**WHAT TO DO:**
Write out the records again, exactly, leaving none out.

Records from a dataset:

════

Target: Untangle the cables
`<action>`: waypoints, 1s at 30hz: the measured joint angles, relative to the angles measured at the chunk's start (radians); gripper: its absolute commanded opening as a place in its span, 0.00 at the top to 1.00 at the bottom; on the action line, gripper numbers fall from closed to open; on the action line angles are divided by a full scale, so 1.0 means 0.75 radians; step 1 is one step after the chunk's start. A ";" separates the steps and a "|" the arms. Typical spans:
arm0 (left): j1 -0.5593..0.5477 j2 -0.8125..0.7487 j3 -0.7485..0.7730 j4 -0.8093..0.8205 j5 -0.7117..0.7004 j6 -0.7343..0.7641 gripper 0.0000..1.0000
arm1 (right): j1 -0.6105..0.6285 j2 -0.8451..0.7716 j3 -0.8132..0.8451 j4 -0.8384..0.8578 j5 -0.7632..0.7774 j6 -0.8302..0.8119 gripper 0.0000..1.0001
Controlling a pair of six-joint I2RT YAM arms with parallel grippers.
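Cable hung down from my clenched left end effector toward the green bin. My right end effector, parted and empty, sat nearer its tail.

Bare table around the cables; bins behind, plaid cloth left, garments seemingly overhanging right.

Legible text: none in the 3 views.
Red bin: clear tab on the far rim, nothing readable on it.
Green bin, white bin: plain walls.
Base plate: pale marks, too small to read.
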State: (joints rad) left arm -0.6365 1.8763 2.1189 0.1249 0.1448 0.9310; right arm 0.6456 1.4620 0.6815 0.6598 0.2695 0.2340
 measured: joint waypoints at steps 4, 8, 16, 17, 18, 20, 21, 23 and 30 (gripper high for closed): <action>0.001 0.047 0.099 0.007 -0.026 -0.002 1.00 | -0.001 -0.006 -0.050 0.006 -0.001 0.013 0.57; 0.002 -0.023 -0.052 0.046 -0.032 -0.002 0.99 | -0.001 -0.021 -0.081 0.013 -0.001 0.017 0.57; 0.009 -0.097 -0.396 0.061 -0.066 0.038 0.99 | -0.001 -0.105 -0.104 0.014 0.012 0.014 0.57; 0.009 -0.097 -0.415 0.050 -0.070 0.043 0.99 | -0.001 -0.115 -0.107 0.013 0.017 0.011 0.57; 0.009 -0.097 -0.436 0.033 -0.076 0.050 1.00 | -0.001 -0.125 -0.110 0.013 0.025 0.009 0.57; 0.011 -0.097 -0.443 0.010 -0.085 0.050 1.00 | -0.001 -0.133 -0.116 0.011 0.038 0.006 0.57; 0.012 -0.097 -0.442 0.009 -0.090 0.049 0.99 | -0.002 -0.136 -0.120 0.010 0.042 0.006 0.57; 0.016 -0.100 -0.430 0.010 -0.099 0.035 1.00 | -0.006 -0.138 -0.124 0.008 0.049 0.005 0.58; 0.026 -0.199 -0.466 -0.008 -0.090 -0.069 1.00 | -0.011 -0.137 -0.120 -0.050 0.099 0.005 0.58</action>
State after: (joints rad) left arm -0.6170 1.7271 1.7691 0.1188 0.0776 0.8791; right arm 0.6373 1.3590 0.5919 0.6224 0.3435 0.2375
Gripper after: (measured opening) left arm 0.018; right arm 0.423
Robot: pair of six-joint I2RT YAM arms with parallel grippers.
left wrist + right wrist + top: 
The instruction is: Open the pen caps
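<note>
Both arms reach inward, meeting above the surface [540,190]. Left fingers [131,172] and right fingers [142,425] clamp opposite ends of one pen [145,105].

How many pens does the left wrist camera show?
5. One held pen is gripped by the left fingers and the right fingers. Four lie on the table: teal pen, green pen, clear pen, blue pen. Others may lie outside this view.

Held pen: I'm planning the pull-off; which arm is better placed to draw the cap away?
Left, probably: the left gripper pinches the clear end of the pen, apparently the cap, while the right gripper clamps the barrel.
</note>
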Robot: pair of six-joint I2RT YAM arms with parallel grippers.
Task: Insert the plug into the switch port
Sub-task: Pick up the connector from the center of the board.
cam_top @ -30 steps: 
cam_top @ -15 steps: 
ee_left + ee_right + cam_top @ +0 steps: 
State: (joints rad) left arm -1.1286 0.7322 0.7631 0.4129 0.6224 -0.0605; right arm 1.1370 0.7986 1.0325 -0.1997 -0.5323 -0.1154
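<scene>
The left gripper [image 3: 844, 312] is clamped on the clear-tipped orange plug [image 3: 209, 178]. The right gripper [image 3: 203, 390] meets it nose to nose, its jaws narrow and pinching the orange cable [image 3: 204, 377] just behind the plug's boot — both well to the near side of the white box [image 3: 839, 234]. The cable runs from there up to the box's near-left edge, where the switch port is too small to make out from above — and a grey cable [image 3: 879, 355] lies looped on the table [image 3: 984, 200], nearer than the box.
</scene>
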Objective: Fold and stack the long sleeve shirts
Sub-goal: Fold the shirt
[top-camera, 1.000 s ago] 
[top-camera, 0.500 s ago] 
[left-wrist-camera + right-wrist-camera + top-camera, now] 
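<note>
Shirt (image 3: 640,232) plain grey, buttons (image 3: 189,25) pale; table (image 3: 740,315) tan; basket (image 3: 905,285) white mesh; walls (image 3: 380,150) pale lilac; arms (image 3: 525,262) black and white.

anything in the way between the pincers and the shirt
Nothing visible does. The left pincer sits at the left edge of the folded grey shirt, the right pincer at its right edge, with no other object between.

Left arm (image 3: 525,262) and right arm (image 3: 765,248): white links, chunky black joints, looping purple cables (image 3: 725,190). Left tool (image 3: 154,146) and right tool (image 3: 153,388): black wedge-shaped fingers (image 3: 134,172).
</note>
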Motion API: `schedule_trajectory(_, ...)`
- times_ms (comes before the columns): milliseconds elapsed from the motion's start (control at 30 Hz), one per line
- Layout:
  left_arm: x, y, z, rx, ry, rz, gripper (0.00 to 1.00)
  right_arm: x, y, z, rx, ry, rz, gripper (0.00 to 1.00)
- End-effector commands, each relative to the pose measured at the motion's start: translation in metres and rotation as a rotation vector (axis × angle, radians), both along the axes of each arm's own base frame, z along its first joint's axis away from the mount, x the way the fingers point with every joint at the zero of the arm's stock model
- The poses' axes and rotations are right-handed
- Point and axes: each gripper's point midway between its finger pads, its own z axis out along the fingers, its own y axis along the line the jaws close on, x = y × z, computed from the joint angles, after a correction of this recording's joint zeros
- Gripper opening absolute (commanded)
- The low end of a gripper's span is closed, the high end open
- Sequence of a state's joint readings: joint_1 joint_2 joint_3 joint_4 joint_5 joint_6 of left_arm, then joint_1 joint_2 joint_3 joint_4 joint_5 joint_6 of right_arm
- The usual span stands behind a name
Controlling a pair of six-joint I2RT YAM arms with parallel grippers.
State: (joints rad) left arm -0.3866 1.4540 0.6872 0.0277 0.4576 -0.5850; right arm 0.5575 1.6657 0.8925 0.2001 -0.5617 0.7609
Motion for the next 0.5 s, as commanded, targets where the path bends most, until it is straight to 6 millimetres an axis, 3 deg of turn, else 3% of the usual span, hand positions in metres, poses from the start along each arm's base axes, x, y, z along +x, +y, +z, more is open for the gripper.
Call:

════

**TASK SOLUTION:**
Target: Untangle the cables
`<action>`: waypoints, 1s at 30hz: the measured joint angles, relative to the angles measured at the chunk's start (radians); gripper: its absolute commanded opening as a place in its span, 0.00 at the top to 1.00 at the bottom; on the action line, gripper numbers fall from closed to open; on the action line angles are divided by a full scale, so 1.0 means 0.75 radians; step 1 is one step after the chunk's start. A ";" separates the steps and a "|" the arms. Typical spans:
arm0 (left): j1 -0.5593..0.5477 j2 -0.8125..0.7487 j3 -0.7485..0.7730 j4 -0.8093..0.8205 j5 -0.7117..0.7004 j6 -0.7343..0.7641 gripper 0.0000..1.0000
arm1 (right): j1 -0.6105..0.6285 j2 -0.8451..0.7716 j3 -0.8132..0.8451 j4 -0.8384..0.8578 j5 -0.7632..0.7774 j6 -0.8302..0.8119 gripper 0.0000..1.0001
Controlling a pair of six-joint I2RT YAM arms with parallel grippers.
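Cable hung down from my clenched left end effector toward the green bin. My right end effector, parted and empty, sat nearer its tail.

Bare table around the cables; bins behind, plaid cloth left, garments seemingly overhanging right.

Legible text: none in the 3 views.
Red bin: clear tab on the far rim, nothing readable on it.
Green bin, white bin: plain walls.
Base plate: pale marks, too small to read.
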State: (joints rad) left arm -0.6365 1.8763 2.1189 0.1249 0.1448 0.9310; right arm 0.6456 1.4620 0.6815 0.6598 0.2695 0.2340
 measured: joint waypoints at steps 4, 8, 16, 17, 18, 20, 21, 23 and 30 (gripper high for closed): <action>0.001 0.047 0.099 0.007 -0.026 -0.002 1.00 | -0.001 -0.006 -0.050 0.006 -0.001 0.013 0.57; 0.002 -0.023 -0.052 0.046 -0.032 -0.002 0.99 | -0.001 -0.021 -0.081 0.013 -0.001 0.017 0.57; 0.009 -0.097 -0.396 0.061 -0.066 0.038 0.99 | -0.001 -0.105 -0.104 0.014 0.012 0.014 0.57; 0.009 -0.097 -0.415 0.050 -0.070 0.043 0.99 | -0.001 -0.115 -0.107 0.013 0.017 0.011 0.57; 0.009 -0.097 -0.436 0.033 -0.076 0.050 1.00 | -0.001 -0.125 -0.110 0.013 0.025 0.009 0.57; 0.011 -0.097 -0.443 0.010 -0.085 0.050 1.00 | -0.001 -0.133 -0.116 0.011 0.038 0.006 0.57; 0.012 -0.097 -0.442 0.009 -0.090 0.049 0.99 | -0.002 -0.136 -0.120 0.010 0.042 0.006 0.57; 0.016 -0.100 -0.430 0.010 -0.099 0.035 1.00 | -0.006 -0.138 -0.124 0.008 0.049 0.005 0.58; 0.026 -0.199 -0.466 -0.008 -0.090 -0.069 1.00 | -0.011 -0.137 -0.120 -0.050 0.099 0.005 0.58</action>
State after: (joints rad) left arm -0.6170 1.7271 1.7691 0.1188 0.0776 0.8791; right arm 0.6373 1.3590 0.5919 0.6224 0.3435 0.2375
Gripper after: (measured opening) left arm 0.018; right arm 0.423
Robot: pair of six-joint I2RT YAM arms with parallel grippers.
left wrist + right wrist + top: 
The instruction is: Open the pen caps
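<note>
Both arms reach inward, meeting above the surface [540,190]. Left fingers [131,172] and right fingers [142,425] clamp opposite ends of one pen [145,105].

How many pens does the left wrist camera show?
5. One held pen is gripped by the left fingers and the right fingers. Four lie on the table: teal pen, green pen, clear pen, blue pen. Others may lie outside this view.

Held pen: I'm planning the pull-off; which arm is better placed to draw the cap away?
Left, probably: the left gripper pinches the clear end of the pen, apparently the cap, while the right gripper clamps the barrel.
</note>
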Robot: pair of six-joint I2RT YAM arms with parallel grippers.
Task: Insert the plug into the switch port
Sub-task: Pick up the connector from the center of the board.
cam_top @ -30 steps: 
cam_top @ -15 steps: 
ee_left + ee_right + cam_top @ +0 steps: 
State: (joints rad) left arm -1.1286 0.7322 0.7631 0.4129 0.6224 -0.0605; right arm 1.1370 0.7986 1.0325 -0.1997 -0.5323 -0.1154
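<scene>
The left gripper [image 3: 844, 312] is clamped on the clear-tipped orange plug [image 3: 209, 178]. The right gripper [image 3: 203, 390] meets it nose to nose, its jaws narrow and pinching the orange cable [image 3: 204, 377] just behind the plug's boot — both well to the near side of the white box [image 3: 839, 234]. The cable runs from there up to the box's near-left edge, where the switch port is too small to make out from above — and a grey cable [image 3: 879, 355] lies looped on the table [image 3: 984, 200], nearer than the box.
</scene>
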Objective: Fold and stack the long sleeve shirts
Sub-goal: Fold the shirt
[top-camera, 1.000 s ago] 
[top-camera, 0.500 s ago] 
[left-wrist-camera + right-wrist-camera + top-camera, now] 
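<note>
Shirt (image 3: 640,232) plain grey, buttons (image 3: 189,25) pale; table (image 3: 740,315) tan; basket (image 3: 905,285) white mesh; walls (image 3: 380,150) pale lilac; arms (image 3: 525,262) black and white.

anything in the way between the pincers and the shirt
Nothing visible does. The left pincer sits at the left edge of the folded grey shirt, the right pincer at its right edge, with no other object between.

Left arm (image 3: 525,262) and right arm (image 3: 765,248): white links, chunky black joints, looping purple cables (image 3: 725,190). Left tool (image 3: 154,146) and right tool (image 3: 153,388): black wedge-shaped fingers (image 3: 134,172).
</note>
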Motion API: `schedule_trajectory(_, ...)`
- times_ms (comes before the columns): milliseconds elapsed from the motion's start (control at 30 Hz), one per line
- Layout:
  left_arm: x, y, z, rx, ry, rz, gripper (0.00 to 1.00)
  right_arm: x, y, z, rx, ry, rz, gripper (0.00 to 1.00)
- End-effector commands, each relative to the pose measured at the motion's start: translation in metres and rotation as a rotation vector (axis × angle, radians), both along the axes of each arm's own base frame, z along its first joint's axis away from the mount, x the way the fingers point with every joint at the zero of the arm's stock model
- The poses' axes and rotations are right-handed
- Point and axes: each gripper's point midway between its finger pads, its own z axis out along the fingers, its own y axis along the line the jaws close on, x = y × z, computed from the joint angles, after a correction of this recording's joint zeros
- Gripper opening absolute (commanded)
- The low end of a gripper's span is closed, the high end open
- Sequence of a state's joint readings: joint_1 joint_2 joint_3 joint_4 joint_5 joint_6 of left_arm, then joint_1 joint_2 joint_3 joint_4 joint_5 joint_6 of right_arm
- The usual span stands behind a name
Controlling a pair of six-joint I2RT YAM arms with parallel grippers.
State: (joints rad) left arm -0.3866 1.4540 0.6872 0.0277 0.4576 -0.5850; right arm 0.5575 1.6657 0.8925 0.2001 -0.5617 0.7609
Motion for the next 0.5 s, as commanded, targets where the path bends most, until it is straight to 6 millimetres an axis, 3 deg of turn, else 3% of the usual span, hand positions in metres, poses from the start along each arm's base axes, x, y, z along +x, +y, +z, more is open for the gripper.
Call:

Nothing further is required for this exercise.